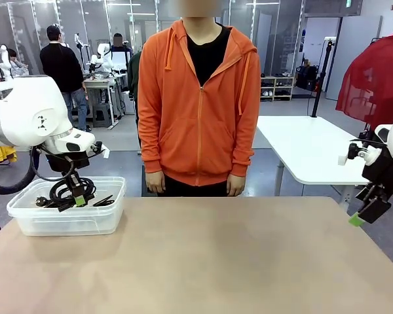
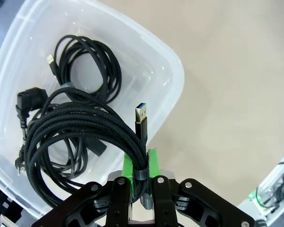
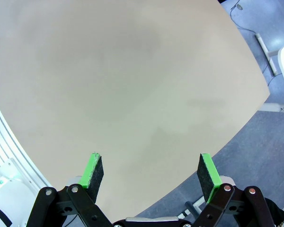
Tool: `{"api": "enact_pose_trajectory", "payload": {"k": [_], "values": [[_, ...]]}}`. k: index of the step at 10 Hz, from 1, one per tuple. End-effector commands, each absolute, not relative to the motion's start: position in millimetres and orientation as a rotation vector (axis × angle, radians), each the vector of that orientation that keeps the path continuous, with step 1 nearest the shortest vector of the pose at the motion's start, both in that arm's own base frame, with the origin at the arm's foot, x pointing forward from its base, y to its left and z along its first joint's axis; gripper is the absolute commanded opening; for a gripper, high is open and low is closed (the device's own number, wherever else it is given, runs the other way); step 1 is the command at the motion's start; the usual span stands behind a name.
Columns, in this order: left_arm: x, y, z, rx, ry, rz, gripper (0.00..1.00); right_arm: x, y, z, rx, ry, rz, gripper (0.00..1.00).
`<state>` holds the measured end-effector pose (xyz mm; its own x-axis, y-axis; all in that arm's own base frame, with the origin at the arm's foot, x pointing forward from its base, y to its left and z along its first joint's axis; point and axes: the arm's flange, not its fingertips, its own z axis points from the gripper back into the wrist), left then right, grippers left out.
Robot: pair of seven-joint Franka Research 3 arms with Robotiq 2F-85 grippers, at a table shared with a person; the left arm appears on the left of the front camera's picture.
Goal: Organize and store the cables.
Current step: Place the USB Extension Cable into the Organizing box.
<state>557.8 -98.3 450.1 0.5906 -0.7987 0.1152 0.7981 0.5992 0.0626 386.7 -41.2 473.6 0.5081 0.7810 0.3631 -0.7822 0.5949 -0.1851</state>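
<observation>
Braided cable coil [image 2: 80, 137] in left claw [image 2: 139, 182] | clear bin [image 2: 165, 71]: two cables

Spreading across the lower half of the frame: a beige table [image 1: 236, 261], matte and evenly lit. Standing at right, past its far edge: a white table [image 1: 308, 147] on pale legs. Stretching behind, through the middle: grey floor [image 1: 118, 134]. Lining the upper frame: glass partitions [image 1: 26, 19] catching reflections of ceiling lights. Sitting upper right of centre: a low shelf unit [image 1: 276, 87]. Hanging at the upper right edge: a red cloth [image 1: 374, 78]. Standing in the upper left distance: a cluttered workbench [image 1: 101, 84].
</observation>
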Motion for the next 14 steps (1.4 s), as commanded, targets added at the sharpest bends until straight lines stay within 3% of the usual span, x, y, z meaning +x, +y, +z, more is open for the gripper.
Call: {"api": "enact_pose_trajectory", "payload": {"k": [1,9,14], "values": [[577.6,-99.4,457.7,-0.018,-0.14,-0.944,0.0,389.5,-40.8,474.9,0.0,-0.427,0.935,1.0],[654.3,-111.7,447.3,-0.053,-0.084,-0.983,0.0,389.5,-40.8,474.9,0.0,-0.427,0.935,1.0],[669.0,-112.1,430.8,-0.056,-0.041,-0.959,0.0,389.5,-40.8,474.9,0.0,-0.427,0.935,1.0]]}}
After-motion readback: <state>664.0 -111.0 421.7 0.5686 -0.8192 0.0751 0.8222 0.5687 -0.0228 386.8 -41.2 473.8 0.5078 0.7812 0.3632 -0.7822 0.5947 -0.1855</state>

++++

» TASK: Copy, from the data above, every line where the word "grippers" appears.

» RESULT OF THIS EXERCISE:
`<state>` holds the measured end-effector pose (xyz mm; its own x-axis, y-axis; all in that arm's own base frame, with the origin at the arm's foot, x pointing forward from its base, y to its left and z along its first joint's axis; point and axes: the arm's flange, not its fingertips, its own z axis points from the gripper back into the wrist), left then right, grippers left out.
Robot: pair of seven-joint Franka Research 3 arms with Robotiq 2F-85 grippers, at a table shared with a person; the left arm appears on the left of the front camera's picture.

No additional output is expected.